◆ **WHAT IS REQUIRED**: Write the listing out again word for word, skipping each picture.

◆ **GIVEN MATERIAL**:

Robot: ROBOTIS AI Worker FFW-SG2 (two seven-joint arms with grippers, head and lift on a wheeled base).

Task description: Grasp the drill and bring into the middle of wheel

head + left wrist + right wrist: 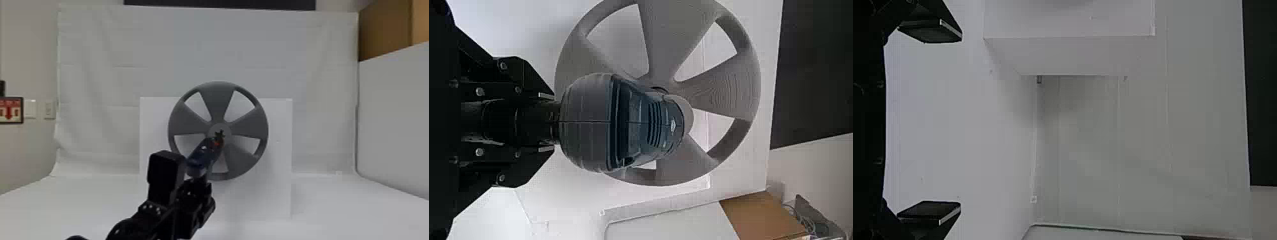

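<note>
Pale cloth (271,48) hangs behind the wheel (217,99), and the left gripper (549,122), the nearer one, pinches the drill (203,155), its nose (218,140) pointing forward at the wheel's middle, while the right gripper (960,122) is spread.

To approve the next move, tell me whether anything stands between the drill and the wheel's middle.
Nothing visible does: the drill, in the left gripper, has its tip in front of the wheel's middle.

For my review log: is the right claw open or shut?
Open: the right claw has its two fingers wide apart, with nothing gripped between them.
</note>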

◆ **RESPONSE BOX**:
Robot: ROBOTIS AI Worker FFW-SG2 (two seven-joint arms with grippers, head and lift on a wheeled base).

Task description: Grasp the drill and bring into the middle of wheel

head + left wrist + right wrist: 

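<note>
Pale cloth (271,48) hangs behind the wheel (217,99), and the left gripper (549,122), the nearer one, pinches the drill (203,155), its nose (218,140) pointing forward at the wheel's middle, while the right gripper (960,122) is spread.

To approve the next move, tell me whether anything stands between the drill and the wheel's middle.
Nothing visible does: the drill, in the left gripper, has its tip in front of the wheel's middle.

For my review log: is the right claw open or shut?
Open: the right claw has its two fingers wide apart, with nothing gripped between them.
</note>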

No other output is expected for this exercise.